Sunday 11 January 2015

I, ROBOT?

Dick Pountain/ Idealog 239/ 06 June 2014 09:56

Like many males of my generation I grew up fairly well-disposed toward the robot. Robbie the Robot filmstar was all the rage when I was 11, and Asimov's Laws of Robotics engaged my attention as a teenaged sci-fi reader. By the time I became involved in publishing underground comics in the early 1970s the cuteness was wearing off robots, but even so the threat was moderated by humour. The late Vaughn Bodé - nowadays beloved by all the world's graffiti artists - drew a strip called "Junkwaffel" that depicted a world cleansed of humans but gripped in permanent war between foul-mouthed, wise-cracking robot soldiers. In some ways these were the (far rougher) prototypes of R2D2 and C3PO.

Out in the real world robots started to appear on factory production lines, but they were doing those horrible jobs that humans shouldn't do, like spraying cellulose paint, and humans were still being employed to do the other stuff. When I got involved in computer programming myself I was drawn toward robotics thanks to an interest in Forth, a language originally invented to control observatory telescopes and ideally suited to robot programming. The problems of robots back then were all about *training* them to perform desired motions (as opposed to spelling out in X,Y,Z coordinates) and building-in enough intelligence to give them more and more autonomy. I still vividly remember my delight when a roboticist friend at Bristol Uni showed me robot ducklings they'd built that followed each other just like the real thing, using vision alone.

Given this background, it will come rather hard to have to change my disposition toward the robot, but events in today's world are conspiring to force me to do just that.
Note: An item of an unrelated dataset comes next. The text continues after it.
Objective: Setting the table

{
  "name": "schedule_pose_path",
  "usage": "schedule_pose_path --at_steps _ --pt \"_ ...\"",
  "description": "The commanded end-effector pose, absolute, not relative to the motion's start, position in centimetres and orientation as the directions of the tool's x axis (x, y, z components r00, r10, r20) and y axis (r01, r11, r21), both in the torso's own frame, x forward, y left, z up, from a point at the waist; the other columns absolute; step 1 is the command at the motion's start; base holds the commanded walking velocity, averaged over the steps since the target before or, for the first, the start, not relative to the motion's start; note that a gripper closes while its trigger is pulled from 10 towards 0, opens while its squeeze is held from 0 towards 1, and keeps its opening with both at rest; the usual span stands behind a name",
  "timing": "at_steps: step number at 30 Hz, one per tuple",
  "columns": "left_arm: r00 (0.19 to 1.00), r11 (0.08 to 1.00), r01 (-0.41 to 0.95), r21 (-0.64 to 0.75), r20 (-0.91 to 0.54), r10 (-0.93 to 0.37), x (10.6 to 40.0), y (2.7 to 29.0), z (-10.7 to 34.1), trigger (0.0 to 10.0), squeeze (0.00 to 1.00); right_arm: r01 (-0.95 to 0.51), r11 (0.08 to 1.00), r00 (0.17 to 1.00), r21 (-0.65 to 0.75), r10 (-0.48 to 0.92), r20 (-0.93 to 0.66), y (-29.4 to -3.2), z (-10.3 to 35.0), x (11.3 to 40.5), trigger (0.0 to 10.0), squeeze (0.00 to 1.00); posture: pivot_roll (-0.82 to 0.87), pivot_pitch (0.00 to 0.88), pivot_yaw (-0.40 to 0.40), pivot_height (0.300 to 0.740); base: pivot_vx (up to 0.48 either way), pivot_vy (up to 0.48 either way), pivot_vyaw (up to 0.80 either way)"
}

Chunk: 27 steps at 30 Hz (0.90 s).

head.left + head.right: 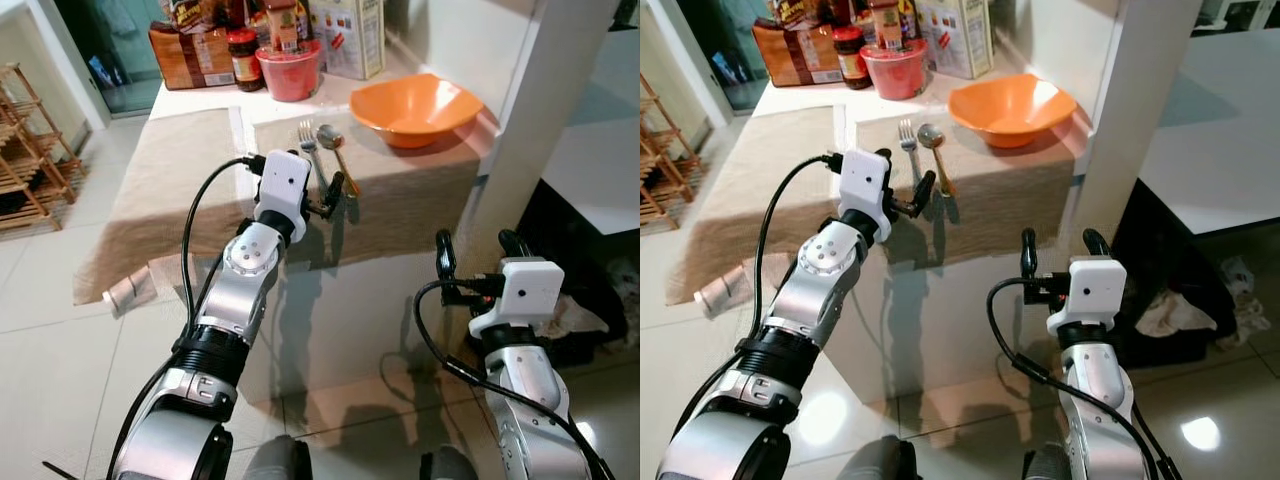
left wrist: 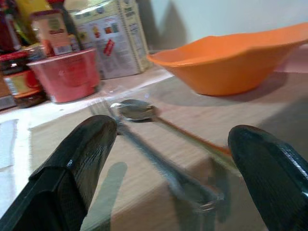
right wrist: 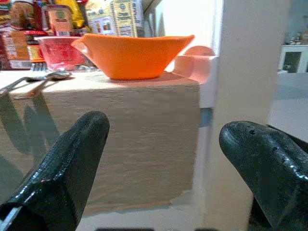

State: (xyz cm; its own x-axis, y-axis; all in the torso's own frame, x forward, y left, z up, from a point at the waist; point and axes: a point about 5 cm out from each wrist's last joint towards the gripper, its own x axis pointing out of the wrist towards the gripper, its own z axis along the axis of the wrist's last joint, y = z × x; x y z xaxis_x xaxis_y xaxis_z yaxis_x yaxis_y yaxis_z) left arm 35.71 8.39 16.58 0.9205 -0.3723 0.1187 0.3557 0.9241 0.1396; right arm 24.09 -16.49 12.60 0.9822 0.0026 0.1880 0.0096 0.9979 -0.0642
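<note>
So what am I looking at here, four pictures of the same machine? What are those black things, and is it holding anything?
It is a humanoid robot with two silver arms. Two pictures come from cameras on its head, looking down; two from cameras on its wrists. The black things are each claw's fingers. The left claw is open, raised at the table edge by a fork and spoon lying side by side on a beige cloth. An orange bowl sits beyond them. The right claw is open, lower down in front of the table. Neither holds anything.
</note>
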Motion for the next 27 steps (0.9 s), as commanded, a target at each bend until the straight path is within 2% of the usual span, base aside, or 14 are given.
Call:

While reading a recent issue of New Scientist (26 April 2014), I was struck by two wholly unrelated articles that provide a powerful incentive for such a change of attitude. The first of these involved the Russian Strategic Missile Force, which has for the first time deliberately violated Asimov's main law by building a fully-autonomous lethal robot that requires no permission from a human to kill.

The robot in question is a bit aesthetically disappointing in that it's not even vaguely humanoid-looking: it looks like, indeed *is*, a small armoured car on caterpillar tracks that wields a 12.7mm heavy machine gun under radar, camera and laser control. It's being deployed to guard missile sites, and will open fire if it sees someone it doesn't like the look of. I do hope it isn't using a Windows 8 app for a brain. Whatever your views on the morality of the US drone fleet, it's important to realise that this is something quite different. Drones are remotely controlled by humans, and can only fire their weapons on command from a human, who must make all the necessary tactical and moral decisions. The Russian robot employs an algorithm to make those decisions. Imagine being held-up at gunpoint by Siri and you'll get the difference.

However it was the other article that profoundly upset my digestive system, an interview with Andrew McAfee, research scientist at MIT's Center for Digital Business. Asked by interviewer Niall Firth "Are robots really taking our jobs?", McAfee replied with three possible scenarios: first, that robots will in the short term, but a new equilibrium will be reached as it was after the first Industrial Revolution; second, they'll replace more and more professions and massive retraining will be essential to keep up; third, the sci-fi-horror scenario where robots can perform almost all jobs and "you just don't need a lot of labour". He thinks we'll see scenario three in his lifetime (which I hope and trust will be longer than mine).

It was when he was then asked about any possible upside that my mind boggled and my gorge rose: the "bounty" he saw arising was a greater variety of stuff of higher quality at lower prices, and most importantly "you don't need money to buy access to Instagram, Facebook or Wikipedia". That's just as well really, since no-one except the 0.1% who own the robots will have any money. On that far-off day I forsee when a guillotine (of 3D-printed stainless steel) has been erected outside Camden Town tube-station, McAfee may be still remembered as a 21st-century Marie Antoinette for that line.

The bottom line is that robots are still really those engaging toys-for-boys that I fell for back in the 1950s, but economics and politics require the presence of grown-ups. Regrettably the supply of grown-ups has been dwindling alarmingly since John Maynard Keynes saved us from such imbecilities the last time around. If you're going to make stuff, you have to pay people enough to buy that stuff, simples.